• _Work item_
Reproduce every line in the listing that contains the word "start".
======== Data to process
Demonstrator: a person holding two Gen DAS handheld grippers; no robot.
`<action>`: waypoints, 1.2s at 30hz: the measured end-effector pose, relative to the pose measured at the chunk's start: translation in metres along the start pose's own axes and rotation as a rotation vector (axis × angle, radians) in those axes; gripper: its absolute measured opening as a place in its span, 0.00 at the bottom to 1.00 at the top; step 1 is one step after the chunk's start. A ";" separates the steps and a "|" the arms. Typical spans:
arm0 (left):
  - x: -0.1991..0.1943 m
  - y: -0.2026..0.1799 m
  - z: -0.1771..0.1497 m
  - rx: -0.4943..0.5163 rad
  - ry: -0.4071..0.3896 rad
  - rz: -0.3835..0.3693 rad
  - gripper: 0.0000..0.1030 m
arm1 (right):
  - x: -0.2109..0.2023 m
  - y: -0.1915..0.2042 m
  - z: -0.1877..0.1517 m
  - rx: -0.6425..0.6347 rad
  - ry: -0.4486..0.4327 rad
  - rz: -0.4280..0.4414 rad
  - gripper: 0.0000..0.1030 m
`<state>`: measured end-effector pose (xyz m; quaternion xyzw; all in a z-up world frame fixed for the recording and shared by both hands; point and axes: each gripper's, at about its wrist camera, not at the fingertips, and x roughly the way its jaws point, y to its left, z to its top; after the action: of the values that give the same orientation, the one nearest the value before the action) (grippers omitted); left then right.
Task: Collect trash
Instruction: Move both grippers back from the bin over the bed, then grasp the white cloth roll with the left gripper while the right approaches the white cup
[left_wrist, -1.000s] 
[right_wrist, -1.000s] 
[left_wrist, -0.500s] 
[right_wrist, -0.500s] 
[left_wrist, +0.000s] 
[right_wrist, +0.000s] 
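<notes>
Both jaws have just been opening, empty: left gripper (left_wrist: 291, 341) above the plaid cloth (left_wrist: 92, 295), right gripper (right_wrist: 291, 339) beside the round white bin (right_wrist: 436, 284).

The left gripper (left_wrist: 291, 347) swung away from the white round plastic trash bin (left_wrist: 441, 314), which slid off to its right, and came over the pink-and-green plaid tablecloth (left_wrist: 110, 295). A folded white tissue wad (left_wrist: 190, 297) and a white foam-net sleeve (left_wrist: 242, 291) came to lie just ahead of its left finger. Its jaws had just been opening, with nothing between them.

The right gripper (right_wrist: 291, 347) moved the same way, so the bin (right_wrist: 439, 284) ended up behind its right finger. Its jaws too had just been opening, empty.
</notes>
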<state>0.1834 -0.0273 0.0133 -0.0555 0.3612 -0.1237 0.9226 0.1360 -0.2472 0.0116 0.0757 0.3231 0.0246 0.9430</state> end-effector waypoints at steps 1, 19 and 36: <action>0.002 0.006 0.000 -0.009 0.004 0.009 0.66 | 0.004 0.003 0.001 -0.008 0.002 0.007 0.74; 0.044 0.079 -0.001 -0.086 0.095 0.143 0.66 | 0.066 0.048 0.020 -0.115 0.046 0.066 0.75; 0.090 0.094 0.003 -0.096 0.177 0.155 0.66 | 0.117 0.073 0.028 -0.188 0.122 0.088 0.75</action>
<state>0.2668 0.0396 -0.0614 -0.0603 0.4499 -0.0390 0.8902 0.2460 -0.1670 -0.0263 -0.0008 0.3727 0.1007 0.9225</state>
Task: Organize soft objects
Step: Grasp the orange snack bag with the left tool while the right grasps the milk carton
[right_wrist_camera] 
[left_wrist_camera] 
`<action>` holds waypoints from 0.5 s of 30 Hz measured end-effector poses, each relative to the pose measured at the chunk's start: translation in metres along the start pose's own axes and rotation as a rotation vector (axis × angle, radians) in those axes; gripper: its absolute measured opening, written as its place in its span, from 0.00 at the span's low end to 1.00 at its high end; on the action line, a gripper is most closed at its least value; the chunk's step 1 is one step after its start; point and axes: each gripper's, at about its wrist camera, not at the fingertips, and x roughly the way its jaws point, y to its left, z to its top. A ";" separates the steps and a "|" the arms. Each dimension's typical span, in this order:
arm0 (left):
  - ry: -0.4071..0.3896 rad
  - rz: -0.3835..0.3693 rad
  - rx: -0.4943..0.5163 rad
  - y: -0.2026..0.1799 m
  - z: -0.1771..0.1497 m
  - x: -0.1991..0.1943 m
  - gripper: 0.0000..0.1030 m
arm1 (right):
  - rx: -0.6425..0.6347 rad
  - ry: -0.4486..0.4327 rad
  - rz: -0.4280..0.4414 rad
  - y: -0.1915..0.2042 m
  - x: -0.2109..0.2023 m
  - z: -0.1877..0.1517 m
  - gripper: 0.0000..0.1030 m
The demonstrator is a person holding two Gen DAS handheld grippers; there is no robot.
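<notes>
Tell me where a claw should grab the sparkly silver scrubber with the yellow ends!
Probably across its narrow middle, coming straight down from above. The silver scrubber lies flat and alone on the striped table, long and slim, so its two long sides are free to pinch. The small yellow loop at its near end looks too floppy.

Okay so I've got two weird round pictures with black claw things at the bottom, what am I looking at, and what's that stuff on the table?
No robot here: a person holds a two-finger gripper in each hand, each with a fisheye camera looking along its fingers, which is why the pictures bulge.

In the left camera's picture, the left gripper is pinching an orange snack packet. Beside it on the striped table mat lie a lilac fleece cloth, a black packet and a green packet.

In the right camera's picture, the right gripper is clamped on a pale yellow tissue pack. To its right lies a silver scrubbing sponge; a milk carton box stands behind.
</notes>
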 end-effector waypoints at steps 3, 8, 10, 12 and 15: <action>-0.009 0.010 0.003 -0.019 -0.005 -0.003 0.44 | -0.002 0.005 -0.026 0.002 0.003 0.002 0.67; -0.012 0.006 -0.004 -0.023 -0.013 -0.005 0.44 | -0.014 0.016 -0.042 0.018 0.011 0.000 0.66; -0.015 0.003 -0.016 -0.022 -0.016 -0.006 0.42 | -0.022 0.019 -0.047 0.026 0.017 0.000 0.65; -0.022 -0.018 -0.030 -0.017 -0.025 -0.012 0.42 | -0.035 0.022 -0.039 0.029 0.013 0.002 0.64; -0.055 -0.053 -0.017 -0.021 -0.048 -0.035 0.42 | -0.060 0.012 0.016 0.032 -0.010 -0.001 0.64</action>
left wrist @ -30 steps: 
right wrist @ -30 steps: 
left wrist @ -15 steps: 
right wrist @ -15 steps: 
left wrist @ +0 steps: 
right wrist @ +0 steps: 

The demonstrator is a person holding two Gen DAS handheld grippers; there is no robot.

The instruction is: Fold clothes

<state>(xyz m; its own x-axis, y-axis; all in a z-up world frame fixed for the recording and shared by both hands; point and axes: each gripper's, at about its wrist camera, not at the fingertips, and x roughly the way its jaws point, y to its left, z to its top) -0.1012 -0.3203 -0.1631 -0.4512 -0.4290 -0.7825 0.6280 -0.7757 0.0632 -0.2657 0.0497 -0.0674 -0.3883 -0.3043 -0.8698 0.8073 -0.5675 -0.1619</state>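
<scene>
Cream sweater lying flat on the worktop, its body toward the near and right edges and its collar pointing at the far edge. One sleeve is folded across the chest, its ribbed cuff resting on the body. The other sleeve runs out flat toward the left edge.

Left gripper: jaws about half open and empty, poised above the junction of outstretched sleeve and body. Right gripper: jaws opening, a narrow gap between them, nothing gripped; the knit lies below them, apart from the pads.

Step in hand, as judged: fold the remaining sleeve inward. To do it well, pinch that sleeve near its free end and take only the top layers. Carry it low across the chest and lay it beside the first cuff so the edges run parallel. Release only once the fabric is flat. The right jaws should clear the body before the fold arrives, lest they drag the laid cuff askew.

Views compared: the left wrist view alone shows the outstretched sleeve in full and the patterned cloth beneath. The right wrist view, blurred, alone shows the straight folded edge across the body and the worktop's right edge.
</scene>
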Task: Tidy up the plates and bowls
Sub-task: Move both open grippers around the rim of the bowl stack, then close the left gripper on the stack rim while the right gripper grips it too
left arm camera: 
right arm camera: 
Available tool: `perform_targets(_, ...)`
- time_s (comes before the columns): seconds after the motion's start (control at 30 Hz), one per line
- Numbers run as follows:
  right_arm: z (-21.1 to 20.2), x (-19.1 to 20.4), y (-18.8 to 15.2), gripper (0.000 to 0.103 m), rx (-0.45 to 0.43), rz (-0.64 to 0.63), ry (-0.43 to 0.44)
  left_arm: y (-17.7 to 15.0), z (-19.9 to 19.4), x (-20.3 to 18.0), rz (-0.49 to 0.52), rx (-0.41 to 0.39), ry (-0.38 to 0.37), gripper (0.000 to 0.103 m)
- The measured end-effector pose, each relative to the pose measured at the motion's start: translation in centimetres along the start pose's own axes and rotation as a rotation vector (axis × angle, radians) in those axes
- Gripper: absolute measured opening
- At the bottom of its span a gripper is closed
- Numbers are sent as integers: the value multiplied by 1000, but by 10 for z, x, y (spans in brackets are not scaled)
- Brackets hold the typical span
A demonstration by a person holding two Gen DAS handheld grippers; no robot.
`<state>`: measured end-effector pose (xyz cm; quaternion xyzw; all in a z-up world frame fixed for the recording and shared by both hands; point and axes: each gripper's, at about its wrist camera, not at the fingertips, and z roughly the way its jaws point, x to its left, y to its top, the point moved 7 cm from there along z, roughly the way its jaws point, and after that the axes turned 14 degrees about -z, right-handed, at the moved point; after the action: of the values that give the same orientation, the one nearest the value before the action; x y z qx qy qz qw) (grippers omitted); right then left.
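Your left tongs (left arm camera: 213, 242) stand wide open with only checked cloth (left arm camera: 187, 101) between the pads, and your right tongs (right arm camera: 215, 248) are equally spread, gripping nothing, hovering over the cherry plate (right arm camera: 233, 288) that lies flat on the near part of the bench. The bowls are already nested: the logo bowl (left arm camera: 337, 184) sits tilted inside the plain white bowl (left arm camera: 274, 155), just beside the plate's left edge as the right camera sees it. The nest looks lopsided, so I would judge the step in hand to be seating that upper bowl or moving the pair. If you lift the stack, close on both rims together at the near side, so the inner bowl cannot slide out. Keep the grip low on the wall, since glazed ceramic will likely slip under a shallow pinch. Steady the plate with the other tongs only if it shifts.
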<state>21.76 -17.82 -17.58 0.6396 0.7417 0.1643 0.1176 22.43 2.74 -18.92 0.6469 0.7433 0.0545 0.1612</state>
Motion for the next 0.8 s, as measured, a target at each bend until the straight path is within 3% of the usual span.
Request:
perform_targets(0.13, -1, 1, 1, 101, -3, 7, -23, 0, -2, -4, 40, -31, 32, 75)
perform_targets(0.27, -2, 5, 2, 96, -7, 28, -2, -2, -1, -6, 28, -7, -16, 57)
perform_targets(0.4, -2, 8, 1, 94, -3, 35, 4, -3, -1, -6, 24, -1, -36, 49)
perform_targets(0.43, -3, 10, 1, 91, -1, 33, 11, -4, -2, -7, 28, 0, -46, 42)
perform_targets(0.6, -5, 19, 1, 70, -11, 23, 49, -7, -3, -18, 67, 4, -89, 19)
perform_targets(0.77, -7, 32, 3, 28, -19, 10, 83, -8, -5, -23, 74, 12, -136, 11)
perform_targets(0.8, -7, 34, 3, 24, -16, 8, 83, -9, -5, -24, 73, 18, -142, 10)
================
• _Solved problem_
`<action>`: waypoints, 1.2s at 30hz: the measured end-effector pose, relative to the pose measured at the chunk's start: translation in metres along the start pose's own axes and rotation as a rotation vector (axis × angle, radians) in those axes; gripper: its absolute measured opening as a place in its span, 0.00 at the bottom to 1.00 at the top; step 1 is one step after the chunk's start. A ";" separates the steps and a "|" the arms. Typical spans:
`<action>` holds waypoints from 0.5 s of 30 Hz measured end-effector poses, each relative to the pose measured at the chunk's start: translation in metres along the start pose's own axes and rotation as a rotation vector (axis × angle, radians) in those axes; gripper: its absolute measured opening, written as its place in its span, from 0.00 at the span's low end to 1.00 at its high end; on the action line, a gripper is most closed at its least value; the chunk's step 1 is one step after its start; point and axes: each gripper's, at about its wrist camera, not at the fingertips, and x roughly the way its jaws point, y to its left, z to its top. A ";" separates the steps and a "|" the arms. Each dimension's typical span, in this order:
- time_s (comes before the columns): seconds after the motion's start (control at 30 Hz), one per line
- The measured end-effector pose, each relative to the pose measured at the motion's start: translation in centimetres along the start pose's own axes and rotation as a rotation vector (axis × angle, radians) in those axes

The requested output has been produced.